*GOAL OF THE EXERCISE*: Leave out every picture, and restate word for word only the lines from the one containing "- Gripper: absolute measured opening" through the end of the material.

*DATA BELOW*:
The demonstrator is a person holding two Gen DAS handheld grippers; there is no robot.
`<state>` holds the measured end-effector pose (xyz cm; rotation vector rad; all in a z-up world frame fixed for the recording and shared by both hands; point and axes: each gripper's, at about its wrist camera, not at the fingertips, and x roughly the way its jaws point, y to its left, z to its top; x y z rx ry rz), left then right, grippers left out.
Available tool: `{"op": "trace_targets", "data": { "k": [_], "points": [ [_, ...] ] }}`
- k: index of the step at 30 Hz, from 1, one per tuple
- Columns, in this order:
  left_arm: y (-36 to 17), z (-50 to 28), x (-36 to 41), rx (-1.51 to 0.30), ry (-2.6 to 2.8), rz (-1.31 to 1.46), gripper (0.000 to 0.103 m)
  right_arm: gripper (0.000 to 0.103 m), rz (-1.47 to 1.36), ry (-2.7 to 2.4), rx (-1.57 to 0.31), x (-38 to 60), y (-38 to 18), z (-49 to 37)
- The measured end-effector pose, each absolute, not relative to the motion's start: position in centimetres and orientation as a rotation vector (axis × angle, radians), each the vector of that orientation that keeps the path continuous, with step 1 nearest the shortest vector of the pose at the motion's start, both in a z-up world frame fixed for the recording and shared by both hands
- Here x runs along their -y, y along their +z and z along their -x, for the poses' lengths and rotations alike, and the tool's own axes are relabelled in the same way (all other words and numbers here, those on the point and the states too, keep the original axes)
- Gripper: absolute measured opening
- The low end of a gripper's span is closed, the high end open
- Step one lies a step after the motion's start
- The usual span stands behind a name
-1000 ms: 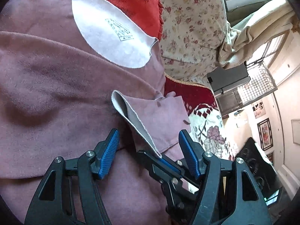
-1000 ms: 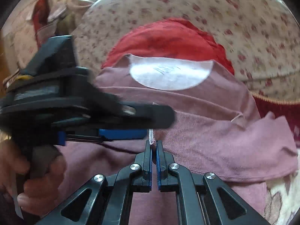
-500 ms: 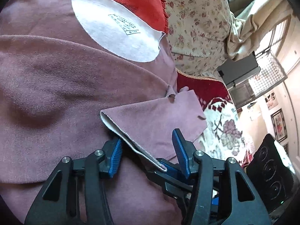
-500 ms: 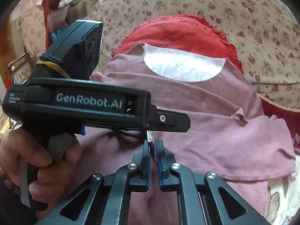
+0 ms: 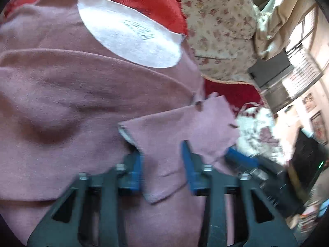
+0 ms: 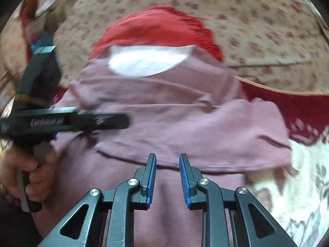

*TASK RESPONSE*:
- Gripper: absolute measured opening
- The low end of a gripper's span is closed, the high end open
- Step one lies a step after the motion's start
- The usual span stands behind a name
-1000 ms: 
-1000 ms: 
-500 ms: 
-500 ms: 
+0 ms: 
+0 ms: 

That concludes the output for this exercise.